After graduating from high school in 1927, Bennington attended Iowa State Teachers College in Cedar Falls for two years. 

It was shortly thereafter that the U.S. was suffering from the Great Depression. 

“I have thought back to that and, yes, we didn’t have much money, but we made our own entertainment. Neighborhoods would get together to play cards or host a dance at someone’s house,” recalled Bennington.

She does remember prices going up during World War I and then dropping during the Great Depression. 

“Where you might have been getting $10 per 100-pound weight, you were now getting $2 per 100-pound weight for a hog,” Bennington continued.

Two years after college, she was offered a teaching job in Fayette teaching first grade. 

It was during this time, in 1937, that the young teacher met her husband, Glen Bennington, through a junior group started by Farm Bureau, which got started in the early ‘20s, according to Bennington.

While at one of those meetings, Glen asked Mildred if he could see her home that night. 

“Well, that was the start of that,” laughed Bennington. “After six months (of dating) he asked me if we could get married. I thought that was a little soon, but I did say yes.

“The trouble of it, though, was that my mother had been quite controlling of what I did, and she thought, ‘Here you are, a teacher, making money; why would you want to marry a farmer for?’” 

Against her mother’s wishes, the two lovebirds were married at Glen’s sister’s home in the spring of 1938.

After marriage, Mildred gave up teaching. She helped on the farm and raised the couple’s two daughters. 

“I never thought about going back to work. Up to World War II and maybe in World War I, I wasn’t aware of it, but women were working in factories. It was acceptable to work outside of the home. During the Great Depression, when there were so many men available to work, they said, ‘No, no. The women’s place was in the home, and I think to a certain degree that’s true even today,” explained Bennington.

“Within a year or two of getting married, we got our first tractor,” she recalled. Together the couple farmed 200 acres.

Glen, however, was never drafted into World War II. 

“We had our first child and were expecting our second. He was never asked to go to war because he was a farmer, and after all, ‘an army marches on its stomach,’ as they say,” said the former farm wife. 

“There has been a great change in farms today,” she declared. “If you had 80, 120, or 200 acres, that was quite a farm at one time.

“I will say the Benningtons, among others, were among the first to do contour farming.

“After the girls were grown and married, I moved from housekeeper out to hired hand,” said Bennington. She would run the tractor and plow.

“My husband once said, ‘And she even baled hay,’” said Mildred robustly. “That was really no big deal because it was all mechanical; all you did was make sure the machine kept running!”

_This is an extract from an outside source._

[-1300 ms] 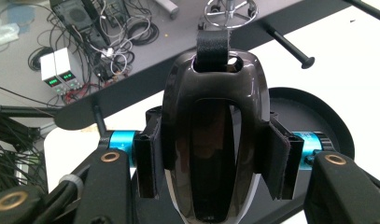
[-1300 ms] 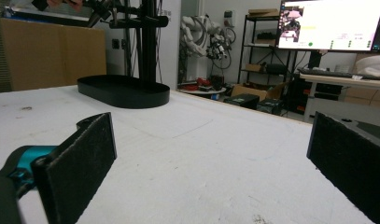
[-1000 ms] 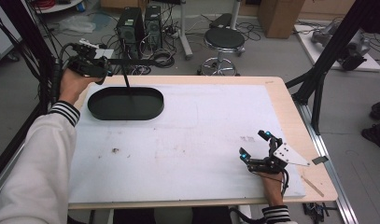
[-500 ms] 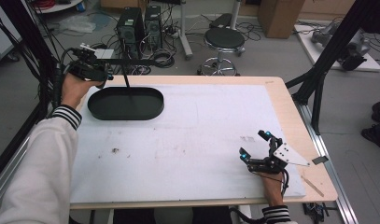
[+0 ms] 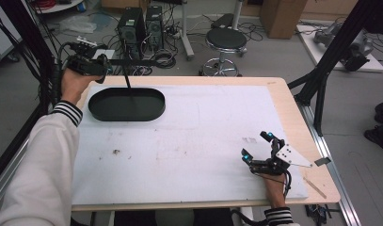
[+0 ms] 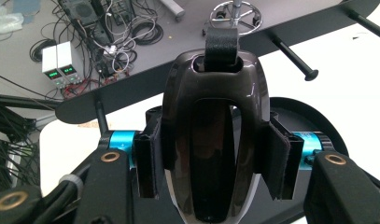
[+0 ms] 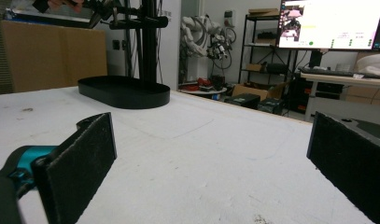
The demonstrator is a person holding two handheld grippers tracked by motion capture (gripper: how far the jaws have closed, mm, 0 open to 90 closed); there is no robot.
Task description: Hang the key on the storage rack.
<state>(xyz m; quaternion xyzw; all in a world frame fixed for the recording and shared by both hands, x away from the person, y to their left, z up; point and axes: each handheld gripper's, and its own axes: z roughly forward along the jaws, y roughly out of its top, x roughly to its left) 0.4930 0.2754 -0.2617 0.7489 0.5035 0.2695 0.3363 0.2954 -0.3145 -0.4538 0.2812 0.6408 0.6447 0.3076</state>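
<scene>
Step in hand: by my reading, hanging the glossy dark hanger-like piece on the stand, near the upper left of the high view.
Left gripper: closed on the glossy piece, pads pressing both its flanks; a black strap sticks up from the slot at its top.
Where the piece is: centre of the left gripper view, held up over the oval tray and level with the stand's crossbar, whose pegs point toward the lower right of that view.
Doing it well: keep the grip square and firm (the surface looks slick, so it may twist), bring the strap loop to a peg end, slide it on, and release only when the peg carries the weight.
Right gripper: jaws spread wide with nothing between them, resting low on the white table cover at the lower right of the high view.
Tray: black, oval, shallow rim, upper left of the cover; the stand's post rises from it.
Tray contents: nothing loose that I can make out in the right gripper view.
</scene>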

Through it all, Bennington considered herself very fortunate. She and Glen were always able to pay their bills and even save some money. 

“We did work to earn it, but I never thought of it as hard work as far as it affected me,” said Bennington. 

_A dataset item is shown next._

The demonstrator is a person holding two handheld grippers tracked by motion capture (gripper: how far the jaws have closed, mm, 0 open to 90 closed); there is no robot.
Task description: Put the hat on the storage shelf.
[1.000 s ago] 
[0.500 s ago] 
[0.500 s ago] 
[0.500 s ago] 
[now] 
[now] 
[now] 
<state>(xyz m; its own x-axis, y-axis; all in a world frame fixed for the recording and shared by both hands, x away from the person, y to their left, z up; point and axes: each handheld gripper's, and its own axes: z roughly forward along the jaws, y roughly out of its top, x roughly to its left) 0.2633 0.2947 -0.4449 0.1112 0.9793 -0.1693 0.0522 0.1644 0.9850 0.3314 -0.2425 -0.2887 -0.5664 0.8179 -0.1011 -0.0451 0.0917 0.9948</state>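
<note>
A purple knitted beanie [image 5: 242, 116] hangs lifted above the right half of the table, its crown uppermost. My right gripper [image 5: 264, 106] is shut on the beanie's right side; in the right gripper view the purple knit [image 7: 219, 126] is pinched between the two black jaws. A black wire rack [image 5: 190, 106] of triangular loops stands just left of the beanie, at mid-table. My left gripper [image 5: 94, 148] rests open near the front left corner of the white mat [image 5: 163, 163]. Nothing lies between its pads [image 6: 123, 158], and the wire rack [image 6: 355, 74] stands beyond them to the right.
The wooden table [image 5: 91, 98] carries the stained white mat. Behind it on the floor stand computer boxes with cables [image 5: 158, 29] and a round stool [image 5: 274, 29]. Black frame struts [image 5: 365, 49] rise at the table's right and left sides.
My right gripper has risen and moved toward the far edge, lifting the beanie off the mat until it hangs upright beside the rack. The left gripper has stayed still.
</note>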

She recalled one neighbor lady who, while her husband owned tractors, preferred to help milk twice a day to riding in a tractor like Bennington, even though it meant lifting heavy milk machines units filled with milk.

“I figured I had it a lot easier than she did,” remarked the farmer’s wife.

After the Benningtons quit farming and sold their farm, they took to travelling, mostly on bus tours. Mildred and her late husband visited every U.S. state as well as Europe on multiple occasions.

Mildred recalled one trip to Paris, in which there was an exhibition of farm animals and machinery. 

“I was really impressed with the size of some of the machinery that the Europeans and other people in the world were using. We also learned there were other breeds of cattle besides Holsteins, Guernseys, Jerseys, Short-horns, and Angus.”

Nowadays, the retired farmer’s wife spends her time at Maple Crest Assisted Living, listening to audiotapes and reading books with her-closed circuit TV. 

“I don’t know when my life will be cut off, but I am 103, and not many people live that long,” closed Bennington. “I have had a good life.”